# THE TASK:
Determine how many lines below contain the word "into", then state only that figure.

Stored data entries
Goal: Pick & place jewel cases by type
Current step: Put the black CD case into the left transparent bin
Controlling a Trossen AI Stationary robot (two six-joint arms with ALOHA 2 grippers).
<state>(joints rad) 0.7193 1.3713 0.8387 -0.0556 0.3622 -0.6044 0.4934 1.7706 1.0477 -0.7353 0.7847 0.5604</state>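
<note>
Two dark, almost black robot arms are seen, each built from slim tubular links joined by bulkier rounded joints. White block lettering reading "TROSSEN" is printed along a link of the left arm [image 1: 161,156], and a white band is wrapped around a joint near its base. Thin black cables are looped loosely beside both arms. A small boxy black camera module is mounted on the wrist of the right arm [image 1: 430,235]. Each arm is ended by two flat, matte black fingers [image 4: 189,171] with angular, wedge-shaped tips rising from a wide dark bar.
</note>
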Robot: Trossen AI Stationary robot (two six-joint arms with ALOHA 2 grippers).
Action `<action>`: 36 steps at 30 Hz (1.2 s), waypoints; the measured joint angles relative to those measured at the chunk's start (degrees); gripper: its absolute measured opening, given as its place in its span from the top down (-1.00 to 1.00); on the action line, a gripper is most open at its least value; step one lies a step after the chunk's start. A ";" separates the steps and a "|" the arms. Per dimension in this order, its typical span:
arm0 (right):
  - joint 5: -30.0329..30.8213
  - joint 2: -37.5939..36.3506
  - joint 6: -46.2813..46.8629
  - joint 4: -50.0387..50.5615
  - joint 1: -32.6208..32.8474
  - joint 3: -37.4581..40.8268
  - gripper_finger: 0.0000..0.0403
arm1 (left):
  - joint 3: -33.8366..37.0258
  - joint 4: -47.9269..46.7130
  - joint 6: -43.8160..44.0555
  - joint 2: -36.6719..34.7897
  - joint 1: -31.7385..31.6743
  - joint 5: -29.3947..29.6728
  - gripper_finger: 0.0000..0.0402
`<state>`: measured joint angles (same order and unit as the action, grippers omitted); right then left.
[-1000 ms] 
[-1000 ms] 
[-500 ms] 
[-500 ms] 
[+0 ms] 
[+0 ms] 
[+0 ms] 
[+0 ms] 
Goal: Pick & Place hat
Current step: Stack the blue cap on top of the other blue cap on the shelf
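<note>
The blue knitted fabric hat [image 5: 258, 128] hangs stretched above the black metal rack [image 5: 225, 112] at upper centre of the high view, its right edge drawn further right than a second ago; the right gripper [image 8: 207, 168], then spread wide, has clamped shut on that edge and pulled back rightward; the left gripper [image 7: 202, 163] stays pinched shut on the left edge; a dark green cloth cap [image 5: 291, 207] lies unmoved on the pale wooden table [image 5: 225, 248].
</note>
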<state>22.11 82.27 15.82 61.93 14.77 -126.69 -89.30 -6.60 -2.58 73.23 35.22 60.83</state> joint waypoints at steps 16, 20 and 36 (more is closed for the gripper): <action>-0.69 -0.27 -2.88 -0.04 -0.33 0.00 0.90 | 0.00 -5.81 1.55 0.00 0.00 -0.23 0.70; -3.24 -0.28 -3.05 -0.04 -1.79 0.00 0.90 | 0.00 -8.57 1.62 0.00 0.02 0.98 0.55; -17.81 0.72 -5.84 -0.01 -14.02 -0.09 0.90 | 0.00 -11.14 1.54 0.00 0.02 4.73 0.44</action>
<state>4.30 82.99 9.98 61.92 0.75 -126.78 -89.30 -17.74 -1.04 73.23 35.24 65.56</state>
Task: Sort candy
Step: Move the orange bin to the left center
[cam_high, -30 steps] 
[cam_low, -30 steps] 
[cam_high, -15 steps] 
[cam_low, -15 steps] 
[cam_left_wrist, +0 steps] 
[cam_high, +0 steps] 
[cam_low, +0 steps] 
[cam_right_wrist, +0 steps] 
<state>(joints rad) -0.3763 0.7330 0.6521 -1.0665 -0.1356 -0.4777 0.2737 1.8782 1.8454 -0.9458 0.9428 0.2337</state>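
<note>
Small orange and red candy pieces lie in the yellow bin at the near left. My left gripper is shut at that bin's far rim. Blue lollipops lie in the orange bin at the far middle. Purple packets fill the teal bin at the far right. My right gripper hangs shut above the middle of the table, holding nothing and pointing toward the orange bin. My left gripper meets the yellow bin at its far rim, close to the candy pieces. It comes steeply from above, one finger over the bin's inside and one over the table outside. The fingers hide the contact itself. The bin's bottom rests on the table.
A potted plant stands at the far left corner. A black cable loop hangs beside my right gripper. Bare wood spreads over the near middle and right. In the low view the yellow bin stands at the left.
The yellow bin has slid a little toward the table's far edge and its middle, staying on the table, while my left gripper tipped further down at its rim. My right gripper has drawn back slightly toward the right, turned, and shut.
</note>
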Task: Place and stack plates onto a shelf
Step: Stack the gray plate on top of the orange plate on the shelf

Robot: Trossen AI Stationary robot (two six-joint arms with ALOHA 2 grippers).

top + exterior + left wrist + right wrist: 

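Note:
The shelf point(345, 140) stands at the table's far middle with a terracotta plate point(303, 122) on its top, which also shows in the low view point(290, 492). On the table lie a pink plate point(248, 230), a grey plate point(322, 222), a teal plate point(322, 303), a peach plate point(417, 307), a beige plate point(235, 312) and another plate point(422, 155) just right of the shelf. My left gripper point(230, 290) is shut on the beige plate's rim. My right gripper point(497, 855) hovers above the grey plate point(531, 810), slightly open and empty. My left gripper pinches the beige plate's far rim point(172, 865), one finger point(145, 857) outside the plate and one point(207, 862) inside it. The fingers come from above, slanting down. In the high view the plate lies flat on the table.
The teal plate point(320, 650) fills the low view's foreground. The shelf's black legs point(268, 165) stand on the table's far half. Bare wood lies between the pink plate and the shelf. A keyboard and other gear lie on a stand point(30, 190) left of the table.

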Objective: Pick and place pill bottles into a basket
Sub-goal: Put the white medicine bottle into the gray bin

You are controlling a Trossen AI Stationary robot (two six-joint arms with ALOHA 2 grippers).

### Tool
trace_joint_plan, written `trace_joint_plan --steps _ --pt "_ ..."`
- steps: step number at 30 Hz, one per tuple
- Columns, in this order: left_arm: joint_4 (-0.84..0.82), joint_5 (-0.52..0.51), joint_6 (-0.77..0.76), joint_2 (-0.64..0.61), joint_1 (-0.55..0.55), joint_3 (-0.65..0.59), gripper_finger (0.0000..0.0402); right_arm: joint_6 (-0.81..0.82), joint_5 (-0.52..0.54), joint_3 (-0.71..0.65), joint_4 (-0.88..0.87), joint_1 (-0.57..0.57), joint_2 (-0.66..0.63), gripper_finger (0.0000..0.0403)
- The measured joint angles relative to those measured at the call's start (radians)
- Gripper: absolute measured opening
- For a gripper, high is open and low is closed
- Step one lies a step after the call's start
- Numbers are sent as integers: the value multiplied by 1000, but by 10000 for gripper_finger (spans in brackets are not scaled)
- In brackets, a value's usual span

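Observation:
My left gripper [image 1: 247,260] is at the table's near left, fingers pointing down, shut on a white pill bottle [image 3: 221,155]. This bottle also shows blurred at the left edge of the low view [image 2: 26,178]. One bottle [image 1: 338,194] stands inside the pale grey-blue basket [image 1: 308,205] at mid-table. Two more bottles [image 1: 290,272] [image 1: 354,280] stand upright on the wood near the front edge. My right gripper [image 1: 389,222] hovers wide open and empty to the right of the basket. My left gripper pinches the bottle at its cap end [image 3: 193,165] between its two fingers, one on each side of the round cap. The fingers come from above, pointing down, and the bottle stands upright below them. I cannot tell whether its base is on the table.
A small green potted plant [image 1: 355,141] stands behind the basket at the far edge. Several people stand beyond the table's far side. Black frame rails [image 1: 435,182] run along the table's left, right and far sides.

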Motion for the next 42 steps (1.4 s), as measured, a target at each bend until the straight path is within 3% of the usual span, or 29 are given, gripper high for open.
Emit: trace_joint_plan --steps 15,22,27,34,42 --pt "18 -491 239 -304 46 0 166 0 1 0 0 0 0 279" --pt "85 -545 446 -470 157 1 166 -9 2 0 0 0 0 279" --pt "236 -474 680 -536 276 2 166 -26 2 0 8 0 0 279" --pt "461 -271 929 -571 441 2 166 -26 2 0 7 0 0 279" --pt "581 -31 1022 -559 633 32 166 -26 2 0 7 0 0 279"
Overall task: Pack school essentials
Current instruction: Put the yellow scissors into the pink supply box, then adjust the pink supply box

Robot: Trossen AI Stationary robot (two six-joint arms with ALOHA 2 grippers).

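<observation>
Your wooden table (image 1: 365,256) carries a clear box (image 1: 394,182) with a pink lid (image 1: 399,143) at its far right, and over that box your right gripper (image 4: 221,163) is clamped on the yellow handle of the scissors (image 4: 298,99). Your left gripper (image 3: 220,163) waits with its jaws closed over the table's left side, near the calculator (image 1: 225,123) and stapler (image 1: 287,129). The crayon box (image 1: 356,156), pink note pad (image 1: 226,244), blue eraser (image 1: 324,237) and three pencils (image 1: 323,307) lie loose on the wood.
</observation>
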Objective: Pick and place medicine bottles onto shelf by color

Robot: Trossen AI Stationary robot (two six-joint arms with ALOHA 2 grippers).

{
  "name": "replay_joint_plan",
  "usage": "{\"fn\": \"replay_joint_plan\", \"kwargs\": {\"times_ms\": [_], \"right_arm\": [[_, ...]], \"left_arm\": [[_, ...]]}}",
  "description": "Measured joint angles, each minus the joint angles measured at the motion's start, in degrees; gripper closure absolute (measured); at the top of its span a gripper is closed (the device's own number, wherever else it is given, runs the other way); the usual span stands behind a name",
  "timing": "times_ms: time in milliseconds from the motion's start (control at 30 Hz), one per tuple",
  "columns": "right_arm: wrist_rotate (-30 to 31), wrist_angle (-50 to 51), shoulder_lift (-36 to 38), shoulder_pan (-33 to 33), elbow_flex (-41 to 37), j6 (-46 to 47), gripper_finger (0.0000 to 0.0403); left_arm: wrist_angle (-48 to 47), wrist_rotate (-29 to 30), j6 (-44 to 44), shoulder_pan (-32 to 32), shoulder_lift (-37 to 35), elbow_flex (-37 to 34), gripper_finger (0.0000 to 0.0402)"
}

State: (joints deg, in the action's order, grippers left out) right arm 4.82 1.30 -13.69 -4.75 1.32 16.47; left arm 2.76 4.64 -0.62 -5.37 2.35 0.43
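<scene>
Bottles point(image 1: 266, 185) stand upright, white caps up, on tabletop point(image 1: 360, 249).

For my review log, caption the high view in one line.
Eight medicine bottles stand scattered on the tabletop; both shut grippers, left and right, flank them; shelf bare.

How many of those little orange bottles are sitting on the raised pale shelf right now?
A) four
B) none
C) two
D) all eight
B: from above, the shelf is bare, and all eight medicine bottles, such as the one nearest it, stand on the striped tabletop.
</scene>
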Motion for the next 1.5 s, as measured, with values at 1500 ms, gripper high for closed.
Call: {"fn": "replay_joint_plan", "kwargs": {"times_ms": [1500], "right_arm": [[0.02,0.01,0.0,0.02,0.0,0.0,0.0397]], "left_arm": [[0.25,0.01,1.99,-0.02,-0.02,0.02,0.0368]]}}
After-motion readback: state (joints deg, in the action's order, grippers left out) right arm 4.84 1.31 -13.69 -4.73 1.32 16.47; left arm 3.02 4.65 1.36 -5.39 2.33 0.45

# THE COMPLETED TASK:
4